I'd like to note that I am *not* using a cast iron dutch oven to bake bread that uses the original New York Times recipe. The NYT recipe is a high hydration (80%) dough which uses commercial all-purpose white flour 0R commercial bread flour white flour, a small amount of commercial yeast and a poolish.


The bread shown in my photo is a dough at about 72% hydration.
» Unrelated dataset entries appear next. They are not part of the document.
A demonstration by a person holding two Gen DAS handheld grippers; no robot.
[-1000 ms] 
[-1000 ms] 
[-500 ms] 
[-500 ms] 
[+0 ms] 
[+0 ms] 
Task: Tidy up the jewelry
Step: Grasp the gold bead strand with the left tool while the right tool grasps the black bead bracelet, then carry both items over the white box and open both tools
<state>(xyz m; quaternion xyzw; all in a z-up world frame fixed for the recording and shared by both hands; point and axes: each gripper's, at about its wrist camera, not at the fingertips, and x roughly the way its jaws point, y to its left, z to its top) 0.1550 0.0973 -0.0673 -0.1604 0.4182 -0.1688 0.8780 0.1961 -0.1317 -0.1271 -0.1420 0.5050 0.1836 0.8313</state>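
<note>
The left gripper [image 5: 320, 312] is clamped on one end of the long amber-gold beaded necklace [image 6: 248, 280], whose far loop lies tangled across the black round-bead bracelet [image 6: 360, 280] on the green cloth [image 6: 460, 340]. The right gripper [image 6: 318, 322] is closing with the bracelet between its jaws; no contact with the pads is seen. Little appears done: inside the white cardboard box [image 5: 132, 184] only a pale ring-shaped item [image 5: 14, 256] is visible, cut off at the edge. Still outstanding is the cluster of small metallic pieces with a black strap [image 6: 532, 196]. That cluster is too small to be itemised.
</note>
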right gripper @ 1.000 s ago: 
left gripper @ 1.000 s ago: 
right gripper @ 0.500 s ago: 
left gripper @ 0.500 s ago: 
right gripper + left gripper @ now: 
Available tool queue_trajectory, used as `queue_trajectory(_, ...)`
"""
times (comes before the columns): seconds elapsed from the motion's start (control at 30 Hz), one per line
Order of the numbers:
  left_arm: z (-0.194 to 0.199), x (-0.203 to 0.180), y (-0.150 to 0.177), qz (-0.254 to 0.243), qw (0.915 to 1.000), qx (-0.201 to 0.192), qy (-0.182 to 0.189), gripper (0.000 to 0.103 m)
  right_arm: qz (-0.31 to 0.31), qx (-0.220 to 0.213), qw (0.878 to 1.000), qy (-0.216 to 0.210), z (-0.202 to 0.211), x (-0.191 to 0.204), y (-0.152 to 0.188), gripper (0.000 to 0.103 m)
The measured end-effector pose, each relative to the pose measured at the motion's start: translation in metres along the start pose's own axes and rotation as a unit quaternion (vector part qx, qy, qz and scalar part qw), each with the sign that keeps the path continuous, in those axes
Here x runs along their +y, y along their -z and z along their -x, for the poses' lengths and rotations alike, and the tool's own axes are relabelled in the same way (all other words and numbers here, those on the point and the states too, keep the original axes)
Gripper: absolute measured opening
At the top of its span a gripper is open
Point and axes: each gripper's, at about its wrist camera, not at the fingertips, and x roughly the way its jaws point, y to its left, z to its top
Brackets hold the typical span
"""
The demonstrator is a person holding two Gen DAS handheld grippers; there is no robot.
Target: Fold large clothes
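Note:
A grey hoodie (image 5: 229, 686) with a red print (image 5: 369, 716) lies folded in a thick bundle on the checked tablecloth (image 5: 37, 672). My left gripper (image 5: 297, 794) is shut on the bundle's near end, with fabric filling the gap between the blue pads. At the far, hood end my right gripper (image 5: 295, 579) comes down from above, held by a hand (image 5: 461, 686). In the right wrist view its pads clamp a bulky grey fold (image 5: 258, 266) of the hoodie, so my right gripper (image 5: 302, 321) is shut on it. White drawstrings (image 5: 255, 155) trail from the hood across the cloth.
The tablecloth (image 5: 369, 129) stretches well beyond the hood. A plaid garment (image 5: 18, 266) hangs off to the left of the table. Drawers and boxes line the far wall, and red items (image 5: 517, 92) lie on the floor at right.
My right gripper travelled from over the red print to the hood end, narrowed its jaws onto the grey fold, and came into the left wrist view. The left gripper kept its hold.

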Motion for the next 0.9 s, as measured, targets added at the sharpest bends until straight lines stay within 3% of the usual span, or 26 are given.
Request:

Flour (at a bakers percentage of 100%) is 85% commercial (unbleached) bread flour and 15% whole wheat flour. It uses a sourdough starter. The dough is significantly firmer than the classic NYT formula.

BadRabbit's picture
BadRabbit

It's also important that if you use an enameled dutch oven (e.g. Le Creuset) that you get it extremely clean before putting it in the oven at high temps. If it has anything on the exterior, it will permanently stain.


I learned this the hard way. My Le Creuset stays on top of my stove at all times and so it occasionally may get hit with a stay splatter of oil or sauce. I wiped it off before using it for bread but apparently did not get it fully cleaned because now the outside is polka dotted with stains.

mikeinnyc's picture
mikeinnyc

Does anyone have a preference? is there a notable difference in the results from one to the other? I have a cast iron pot but am considering getting a clay baker as well. Thanks

Zenith's picture
Zenith

I have used cast iron (not enameled but well seasoned), a Romertopf (unglazed clay) and a La Cloche (finer clay and maybe glazed, don't know).  Both the cast iron and La Cloche were preheated before baking, but the Romertopf instructions said to use it in a cold oven after soaking it in water.  Of all methods, the preheated La Cloche gave the best results when using the same recipe in each -- huge oven spring, lovely crisp crust and dependably cooked all the way to the bottom without any burning.  I recommend it highly.

Islandlakebaker's picture
Islandlakebaker

Like Zenith, I have the most wonderful results with my La Cloche. It is unglazed and I never presoak, preheat yes, always.

I bought two longs and am going to buy two of the rounds shorthy. I believe it has made my baking way more consistant and consistantly with terrific results.

Have used cast iron and from the previous threads, I did not use correctly by adding in the coarse ground corm meal and burned my bread.

I am just one of those that when I find something that works for me I tend to stick with it.

Greg

Janknitz's picture
Janknitz

I use a clay baker similar to (but far less epensive than) a La Cloche.  I preheat the lid only, and do my final proofing in the base.  I was skeptical about not preheating the entire baker at first, but it works great.  This gives me consistent, excellent results with amazing oven spring.  And I do not have to try to place my fairly high hydration doughs into a very hot base.